Não porque pessoas não estejam sofrendo. Estão. Mas porque a palavra epidemia diz coisas específicas, e quase nada do que dizem se aplica aqui.
O que é uma epidemia
Em epidemiologia, epidemia significa aumento de casos acima do esperado em população definida, em janela temporal específica. O critério é estatístico, não retórico.
Dados longitudinais brasileiros do PNS 2013 e 2019 mostram aumento na identificação de sintomas ansiosos, não necessariamente na incidência de transtornos diagnosticados clinicamente.
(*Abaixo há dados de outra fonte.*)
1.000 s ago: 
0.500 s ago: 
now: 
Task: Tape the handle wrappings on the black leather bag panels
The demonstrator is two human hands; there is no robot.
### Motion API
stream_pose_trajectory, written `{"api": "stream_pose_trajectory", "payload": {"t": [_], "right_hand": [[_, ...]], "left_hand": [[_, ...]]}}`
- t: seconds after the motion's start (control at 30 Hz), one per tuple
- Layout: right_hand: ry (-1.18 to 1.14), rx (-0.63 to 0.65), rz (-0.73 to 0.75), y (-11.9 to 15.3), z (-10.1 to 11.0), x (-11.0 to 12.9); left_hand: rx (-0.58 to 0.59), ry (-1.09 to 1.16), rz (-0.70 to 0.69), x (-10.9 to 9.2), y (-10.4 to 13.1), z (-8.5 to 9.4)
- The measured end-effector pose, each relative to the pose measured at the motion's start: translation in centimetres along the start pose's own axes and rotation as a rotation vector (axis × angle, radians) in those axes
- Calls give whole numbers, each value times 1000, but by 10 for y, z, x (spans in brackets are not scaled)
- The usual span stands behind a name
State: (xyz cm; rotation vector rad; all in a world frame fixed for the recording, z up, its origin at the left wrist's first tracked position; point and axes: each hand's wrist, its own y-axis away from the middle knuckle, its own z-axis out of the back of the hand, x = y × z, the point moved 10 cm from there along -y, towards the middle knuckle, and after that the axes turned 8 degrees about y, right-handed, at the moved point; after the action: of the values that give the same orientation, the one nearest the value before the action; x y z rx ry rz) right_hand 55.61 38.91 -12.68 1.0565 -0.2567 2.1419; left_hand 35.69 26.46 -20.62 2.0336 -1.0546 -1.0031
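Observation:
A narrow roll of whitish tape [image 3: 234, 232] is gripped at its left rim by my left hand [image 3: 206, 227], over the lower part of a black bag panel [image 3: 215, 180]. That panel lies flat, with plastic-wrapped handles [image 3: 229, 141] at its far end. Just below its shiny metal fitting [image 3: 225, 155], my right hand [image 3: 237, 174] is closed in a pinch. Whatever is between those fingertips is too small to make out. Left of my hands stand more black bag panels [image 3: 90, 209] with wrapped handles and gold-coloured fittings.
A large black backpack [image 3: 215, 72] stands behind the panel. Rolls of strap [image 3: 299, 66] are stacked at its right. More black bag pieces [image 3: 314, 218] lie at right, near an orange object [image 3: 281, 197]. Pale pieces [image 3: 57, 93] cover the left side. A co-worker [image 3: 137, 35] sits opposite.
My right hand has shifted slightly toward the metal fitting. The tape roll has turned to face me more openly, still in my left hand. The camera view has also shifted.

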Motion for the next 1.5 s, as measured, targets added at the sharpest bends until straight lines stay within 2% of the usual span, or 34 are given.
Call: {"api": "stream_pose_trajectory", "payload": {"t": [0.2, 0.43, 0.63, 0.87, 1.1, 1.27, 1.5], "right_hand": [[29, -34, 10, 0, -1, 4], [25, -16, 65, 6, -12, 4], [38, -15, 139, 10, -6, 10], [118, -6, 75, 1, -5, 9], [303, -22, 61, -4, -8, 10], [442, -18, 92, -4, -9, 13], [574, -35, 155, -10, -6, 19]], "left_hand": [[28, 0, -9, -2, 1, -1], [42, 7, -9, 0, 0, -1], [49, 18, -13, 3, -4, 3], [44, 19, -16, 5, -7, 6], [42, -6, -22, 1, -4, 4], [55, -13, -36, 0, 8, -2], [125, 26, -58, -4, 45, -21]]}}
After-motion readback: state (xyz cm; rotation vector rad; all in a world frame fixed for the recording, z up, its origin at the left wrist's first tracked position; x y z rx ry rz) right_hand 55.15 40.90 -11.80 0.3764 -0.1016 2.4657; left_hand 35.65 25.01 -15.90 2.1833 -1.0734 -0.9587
A diferença é técnica, mas importa muito.
Por que confundir importa
Tratar reconhecimento como epidemia gera política pública errada. Investimento massivo em medicalização emergencial. Falta de investimento em condições sociais que geram o sofrimento de fundo. Mídia transformando todo desconforto em sintoma a ser tratado.
O caminho é diferente. Reconhecer o crescimento do vocabulário como ganho. Investir em saúde mental de base sem pânico. Diferenciar sofrimento social, traços ansiosos e transtorno diagnosticável. Três coisas que pedem três respostas.
O que a clínica pede
Para clínicos: cuidado com a tentação de aceitar epidemia como diagnóstico social. É frase de jornalismo, não categoria clínica. A primeira sessão continua sendo a primeira sessão.
Para gestores de saúde pública: política responde a evidência longitudinal, não a manchete. As edições de 2013 e 2019 da Pesquisa Nacional de Saúde (PNS) estão aí para consulta, e a primeira Pesquisa Nacional de Saúde Mental, em coleta desde 2026, deve ampliar esse retrato nos próximos anos. Vale acompanhar os dados antes de cravar planos.
Conteúdo editorial e informativo. Não é aconselhamento clínico nem substitui atendimento profissional.